Records drawn from a dataset
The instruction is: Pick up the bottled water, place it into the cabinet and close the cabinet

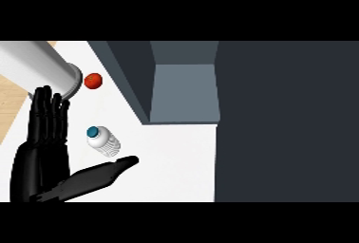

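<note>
The bottled water (104,141), white with a blue cap, stands on the white counter (175,161), seen from above. My left hand (43,159) is at the view's left and is open. Its fingers (49,114) point straight up the picture and its thumb (105,173) is spread to the right. The bottle sits in the gap between fingers and thumb, just right of the fingers and a little above the thumb, with no contact visible. The cabinet (184,90) is open behind the bottle to the right, and its dark door (126,76) is swung out. My right hand does not show.
A small red round fruit (92,80) lies on the counter beyond the fingertips. A pale grey cylinder (38,66) fills the top left corner. A large dark panel (288,123) covers the right side. Wooden floor (10,102) shows past the counter's left edge.
</note>
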### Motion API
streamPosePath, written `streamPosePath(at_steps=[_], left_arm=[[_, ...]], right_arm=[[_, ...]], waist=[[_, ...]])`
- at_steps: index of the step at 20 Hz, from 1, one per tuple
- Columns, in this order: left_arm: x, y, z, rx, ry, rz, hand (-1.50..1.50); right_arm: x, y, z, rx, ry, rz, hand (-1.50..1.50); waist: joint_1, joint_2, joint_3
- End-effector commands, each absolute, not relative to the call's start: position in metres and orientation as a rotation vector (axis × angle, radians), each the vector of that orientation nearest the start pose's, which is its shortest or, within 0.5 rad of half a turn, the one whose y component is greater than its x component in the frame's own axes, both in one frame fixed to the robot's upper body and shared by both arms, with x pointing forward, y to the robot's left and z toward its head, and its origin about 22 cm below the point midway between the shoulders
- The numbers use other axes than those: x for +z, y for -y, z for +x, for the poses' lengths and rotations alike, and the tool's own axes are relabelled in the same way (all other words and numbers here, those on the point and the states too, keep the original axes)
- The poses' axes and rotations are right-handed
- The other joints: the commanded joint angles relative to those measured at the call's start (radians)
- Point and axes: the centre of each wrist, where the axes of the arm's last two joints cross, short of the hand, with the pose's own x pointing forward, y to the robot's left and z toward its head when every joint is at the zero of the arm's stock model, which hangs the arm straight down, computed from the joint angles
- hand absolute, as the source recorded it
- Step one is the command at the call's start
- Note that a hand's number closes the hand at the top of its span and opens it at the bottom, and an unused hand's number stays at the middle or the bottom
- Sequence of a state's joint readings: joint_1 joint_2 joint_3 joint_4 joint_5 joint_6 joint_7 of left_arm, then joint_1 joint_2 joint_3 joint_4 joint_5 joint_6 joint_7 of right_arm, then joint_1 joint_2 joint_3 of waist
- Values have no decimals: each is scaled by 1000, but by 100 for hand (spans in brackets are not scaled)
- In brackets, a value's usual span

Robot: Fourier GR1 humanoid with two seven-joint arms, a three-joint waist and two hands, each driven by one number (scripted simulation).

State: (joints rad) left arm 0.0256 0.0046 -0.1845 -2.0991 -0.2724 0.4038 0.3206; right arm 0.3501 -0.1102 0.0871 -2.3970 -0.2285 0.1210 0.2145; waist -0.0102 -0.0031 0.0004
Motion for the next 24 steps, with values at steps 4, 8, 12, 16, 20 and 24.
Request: streamPosePath(at_steps=[4, 8, 12, 16, 20, 24], left_arm=[[111, -200, 183, 214, 1731, 373, -150], [105, -190, 191, 216, 1727, 379, -150], [89, -193, 187, 246, 1703, 428, -150], [61, -200, 192, 286, 1675, 479, -150], [47, -216, 192, 306, 1656, 543, -150], [28, -229, 202, 281, 1626, 510, -150]], right_arm=[[141, 234, 95, 86, 1855, 220, -150], [125, 231, 102, 73, 1837, 207, -150], [150, 246, 68, 97, 1829, 240, -150], [139, 240, 75, 79, 1841, 189, -150], [133, 247, 62, 102, 1835, 207, -150], [141, 247, 59, 119, 1848, 199, -150]], waist=[[4, 0, -1], [5, 2, -1], [-7, -1, -1], [-2, 1, -1], [-7, -1, -1], [-5, 1, -1]])
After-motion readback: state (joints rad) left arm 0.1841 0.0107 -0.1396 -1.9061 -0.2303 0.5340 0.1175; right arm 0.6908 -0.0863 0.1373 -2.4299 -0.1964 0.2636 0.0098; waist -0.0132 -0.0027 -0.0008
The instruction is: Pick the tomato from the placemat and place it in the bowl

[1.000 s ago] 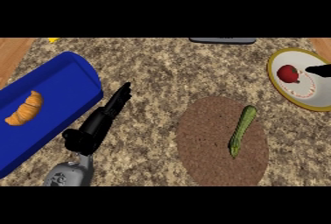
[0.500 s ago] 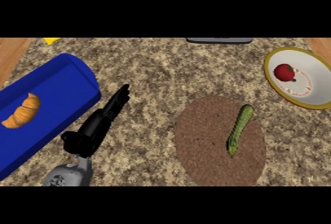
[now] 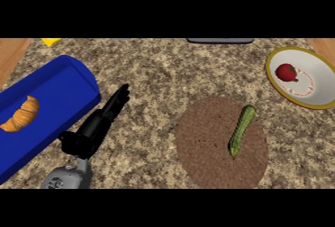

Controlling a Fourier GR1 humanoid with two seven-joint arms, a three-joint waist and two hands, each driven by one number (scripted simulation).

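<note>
The red tomato (image 3: 286,72) lies inside the white bowl with a yellow rim (image 3: 313,96) at the counter's right edge, toward the bowl's left side. The round brown placemat (image 3: 208,150) sits right of centre and carries only a long green vegetable (image 3: 241,130) lying lengthwise. My left hand (image 3: 98,126) rests at the lower left with straight fingers pointing up and right, holding nothing, well apart from the mat and the bowl. My right hand does not show in the head view.
A large blue tray (image 3: 59,102) with a croissant (image 3: 21,115) fills the left side, right beside my left hand. A dark flat object (image 3: 220,41) sits at the far edge, a small yellow piece (image 3: 51,41) at the far left.
The whole view has drifted only slightly. The tomato stays in the bowl and my left hand keeps its pose.
</note>
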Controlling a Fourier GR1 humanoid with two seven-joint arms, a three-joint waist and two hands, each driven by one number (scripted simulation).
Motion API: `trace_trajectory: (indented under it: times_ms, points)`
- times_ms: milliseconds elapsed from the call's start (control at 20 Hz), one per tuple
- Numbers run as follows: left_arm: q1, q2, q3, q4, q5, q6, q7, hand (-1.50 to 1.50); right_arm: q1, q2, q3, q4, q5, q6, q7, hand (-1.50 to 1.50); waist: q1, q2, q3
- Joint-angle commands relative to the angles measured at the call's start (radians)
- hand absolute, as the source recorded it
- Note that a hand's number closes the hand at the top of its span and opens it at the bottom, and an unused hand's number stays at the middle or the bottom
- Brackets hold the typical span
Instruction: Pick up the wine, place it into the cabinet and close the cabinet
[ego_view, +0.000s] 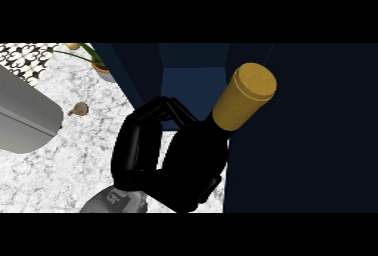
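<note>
The wine bottle has a dark body (193, 159) and a gold-topped neck (247, 95), and it tilts up to the right. My left hand (140, 150) is shut on the bottle's body from the left, with the fingers curled over it. The bottle's top lies against the edge of the dark blue cabinet (303, 130), in front of its open inside (190, 82). The lower part of the bottle is hidden by the hand. My right hand does not show.
A grey rounded appliance (22, 117) stands on the marbled counter (66, 170) at the left. A small tan object (77, 108) lies beside it. A potted plant (102, 67) stands at the back by the cabinet's left wall.
</note>
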Motion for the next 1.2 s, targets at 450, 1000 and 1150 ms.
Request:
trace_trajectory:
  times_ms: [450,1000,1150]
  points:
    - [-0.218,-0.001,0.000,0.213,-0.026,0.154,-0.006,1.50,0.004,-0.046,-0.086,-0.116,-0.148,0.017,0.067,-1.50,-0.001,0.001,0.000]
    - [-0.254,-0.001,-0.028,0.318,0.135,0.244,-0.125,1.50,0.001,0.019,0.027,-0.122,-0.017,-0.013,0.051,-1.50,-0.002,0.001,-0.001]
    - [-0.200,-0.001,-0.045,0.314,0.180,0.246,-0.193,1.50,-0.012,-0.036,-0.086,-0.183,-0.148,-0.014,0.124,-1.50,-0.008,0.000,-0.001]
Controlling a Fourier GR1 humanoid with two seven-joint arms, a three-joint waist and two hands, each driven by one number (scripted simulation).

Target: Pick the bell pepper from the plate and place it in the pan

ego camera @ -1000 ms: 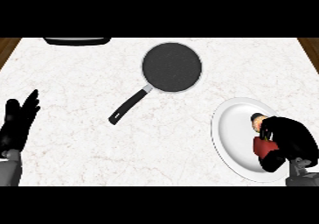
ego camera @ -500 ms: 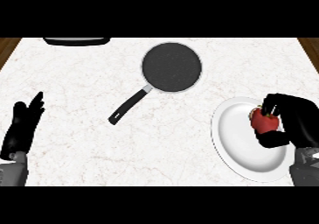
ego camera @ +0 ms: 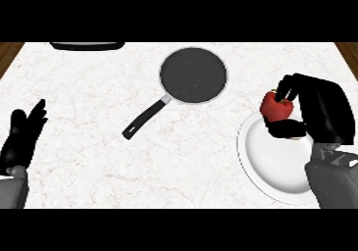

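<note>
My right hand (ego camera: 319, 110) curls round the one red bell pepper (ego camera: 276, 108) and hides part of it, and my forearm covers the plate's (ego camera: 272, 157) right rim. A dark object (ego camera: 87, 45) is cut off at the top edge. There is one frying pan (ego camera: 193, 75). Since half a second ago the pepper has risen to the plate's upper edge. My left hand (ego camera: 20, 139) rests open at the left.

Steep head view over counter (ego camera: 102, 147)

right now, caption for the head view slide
Right hand holds the red bell pepper beyond the plate, pan ahead.
</note>
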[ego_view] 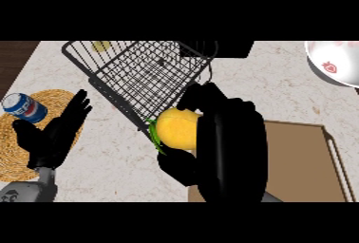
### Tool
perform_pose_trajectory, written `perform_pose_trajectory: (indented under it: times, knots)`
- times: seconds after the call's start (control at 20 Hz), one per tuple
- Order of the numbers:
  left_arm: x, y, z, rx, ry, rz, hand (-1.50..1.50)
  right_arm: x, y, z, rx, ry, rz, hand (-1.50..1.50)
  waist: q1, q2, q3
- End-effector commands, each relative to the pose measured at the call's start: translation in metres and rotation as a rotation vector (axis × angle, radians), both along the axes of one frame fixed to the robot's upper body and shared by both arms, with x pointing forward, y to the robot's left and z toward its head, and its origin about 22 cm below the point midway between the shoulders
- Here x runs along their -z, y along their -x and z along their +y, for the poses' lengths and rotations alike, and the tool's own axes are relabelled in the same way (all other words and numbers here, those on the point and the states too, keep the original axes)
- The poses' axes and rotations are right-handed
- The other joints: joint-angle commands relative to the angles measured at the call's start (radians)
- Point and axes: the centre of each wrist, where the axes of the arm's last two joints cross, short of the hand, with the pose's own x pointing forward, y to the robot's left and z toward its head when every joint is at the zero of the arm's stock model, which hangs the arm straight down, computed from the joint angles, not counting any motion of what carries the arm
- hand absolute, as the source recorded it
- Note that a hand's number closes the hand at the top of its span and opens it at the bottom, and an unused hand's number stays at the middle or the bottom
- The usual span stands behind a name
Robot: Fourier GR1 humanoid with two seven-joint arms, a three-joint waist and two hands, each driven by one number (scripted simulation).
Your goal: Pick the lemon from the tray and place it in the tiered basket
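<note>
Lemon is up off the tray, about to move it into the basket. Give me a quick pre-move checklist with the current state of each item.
1. Lemon held: ok, right hand curls round it.
2. Lemon off the tray: ok, it sits left of the tray's edge.
3. Lemon over the tiered basket: not ok, only at its near rim.
4. Basket landing spot free: ok, one small yellow item at the far corner.
5. Left hand out of the path: ok, open, resting over the woven mat.
6. Clearance under the lemon: cannot tell.

Right hand (228,142) gripping lemon (176,128), beside tiered basket (144,71)
</note>
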Motion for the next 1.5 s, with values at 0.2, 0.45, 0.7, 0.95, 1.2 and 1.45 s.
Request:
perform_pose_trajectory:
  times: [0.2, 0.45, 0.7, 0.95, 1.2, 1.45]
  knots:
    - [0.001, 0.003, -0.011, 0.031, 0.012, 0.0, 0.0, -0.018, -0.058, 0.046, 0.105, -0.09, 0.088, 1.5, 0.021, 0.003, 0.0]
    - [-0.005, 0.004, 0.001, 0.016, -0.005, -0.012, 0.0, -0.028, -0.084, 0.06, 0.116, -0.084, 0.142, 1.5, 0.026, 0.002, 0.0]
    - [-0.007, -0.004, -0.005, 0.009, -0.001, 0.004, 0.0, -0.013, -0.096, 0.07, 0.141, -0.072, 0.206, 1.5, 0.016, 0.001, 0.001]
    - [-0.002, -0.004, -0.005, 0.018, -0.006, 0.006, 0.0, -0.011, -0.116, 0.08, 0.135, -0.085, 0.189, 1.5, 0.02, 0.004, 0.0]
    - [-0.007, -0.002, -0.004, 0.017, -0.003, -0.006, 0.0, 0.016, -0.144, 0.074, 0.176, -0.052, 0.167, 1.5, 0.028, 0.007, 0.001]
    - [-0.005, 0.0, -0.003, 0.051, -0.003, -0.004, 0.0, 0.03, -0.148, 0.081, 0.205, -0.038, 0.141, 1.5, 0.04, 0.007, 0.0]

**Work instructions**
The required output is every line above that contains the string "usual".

**Response to this task**
- In brackets, a value's usual span
- The usual span stands behind a name

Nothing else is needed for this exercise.